The meaningful times, the meaningful people, even the people who were not so meaningful, but these people who have done things in your life that make you what you are, they’re bricks in the building that you are. And if you were to take Miss Profitt out, that brick–maybe a cornerstone–would the whole building be able to stand for very long?
Mrs. Brown was a volunteer at the orphanage where I stayed for a while. And I would always sit at her side. She would sit in a chair, knitting, and she was a motherly kind of woman. I would sit next to her all the time.

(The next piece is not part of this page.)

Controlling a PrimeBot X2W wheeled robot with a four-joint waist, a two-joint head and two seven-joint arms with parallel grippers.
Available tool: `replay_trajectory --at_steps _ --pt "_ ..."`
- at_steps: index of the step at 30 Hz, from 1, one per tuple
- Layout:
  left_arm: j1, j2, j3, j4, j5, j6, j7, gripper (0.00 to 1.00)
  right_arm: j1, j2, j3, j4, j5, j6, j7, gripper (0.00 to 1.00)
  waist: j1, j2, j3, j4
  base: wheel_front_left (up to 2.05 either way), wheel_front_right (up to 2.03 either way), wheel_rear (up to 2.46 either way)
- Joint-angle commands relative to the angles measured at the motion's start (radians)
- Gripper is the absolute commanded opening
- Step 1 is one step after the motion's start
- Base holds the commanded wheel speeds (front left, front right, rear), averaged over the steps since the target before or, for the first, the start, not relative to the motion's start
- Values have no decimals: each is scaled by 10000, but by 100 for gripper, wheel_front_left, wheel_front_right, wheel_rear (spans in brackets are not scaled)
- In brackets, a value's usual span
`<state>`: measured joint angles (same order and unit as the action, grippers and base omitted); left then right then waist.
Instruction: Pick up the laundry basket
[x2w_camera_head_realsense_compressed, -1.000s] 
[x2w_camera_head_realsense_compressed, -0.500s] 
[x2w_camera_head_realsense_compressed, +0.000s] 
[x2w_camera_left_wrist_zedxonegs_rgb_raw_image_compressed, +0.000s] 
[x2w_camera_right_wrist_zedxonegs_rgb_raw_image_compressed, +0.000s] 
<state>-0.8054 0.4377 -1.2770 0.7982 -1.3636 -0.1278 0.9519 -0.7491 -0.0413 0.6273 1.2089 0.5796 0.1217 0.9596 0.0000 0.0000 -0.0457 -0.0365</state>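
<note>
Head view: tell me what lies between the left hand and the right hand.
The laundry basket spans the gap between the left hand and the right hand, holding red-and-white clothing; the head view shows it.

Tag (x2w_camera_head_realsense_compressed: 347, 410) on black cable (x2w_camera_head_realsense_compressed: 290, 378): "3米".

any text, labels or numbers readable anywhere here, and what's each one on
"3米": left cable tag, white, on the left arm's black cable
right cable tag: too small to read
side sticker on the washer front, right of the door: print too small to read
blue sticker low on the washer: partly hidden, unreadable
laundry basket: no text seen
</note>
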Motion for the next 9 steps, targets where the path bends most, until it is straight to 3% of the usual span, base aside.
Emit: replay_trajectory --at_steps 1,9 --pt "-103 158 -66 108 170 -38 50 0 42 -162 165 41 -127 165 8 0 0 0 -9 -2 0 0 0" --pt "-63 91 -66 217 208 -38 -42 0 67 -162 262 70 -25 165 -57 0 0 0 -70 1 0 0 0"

I told her…you know, one day I was like, really feeling good for some reason. It was almost like some kind of…I don’t know what it was, but I really felt good. And I told her, “You know, one day, you’re going to read about me.” And she said, “Well, you know, I hope it’s for something good.” I said, “Yeah. Of course it’s going to be for something good!” And she said, “Okay. Well then, I’ll wait and see what it is that I’ll be reading about you.”
And I saw her at a book-signing in Cleveland. She didn’t even know about the whole thing. And a friend of hers brought her and told her it was me, and that I had wrote about her in the book. And then she gave me this big hug, and I asked her, “Did you read about me?” She said, “Yes, I sure did.”
Hearing positive things can have a good impact, but I think as a kid you need to hear it constantly. There always has to be a positive person in your life, someone.
I don’t consider myself to have had a family growing up, because I don’t feel like I was included. But I’ve had family all along my life. Strangers who have come into my life and out, and left me with encouraging words and the feeling of worth. And they are my family. Some of them I still know, some of them I don’t know. But they are mentors, and they’re my family.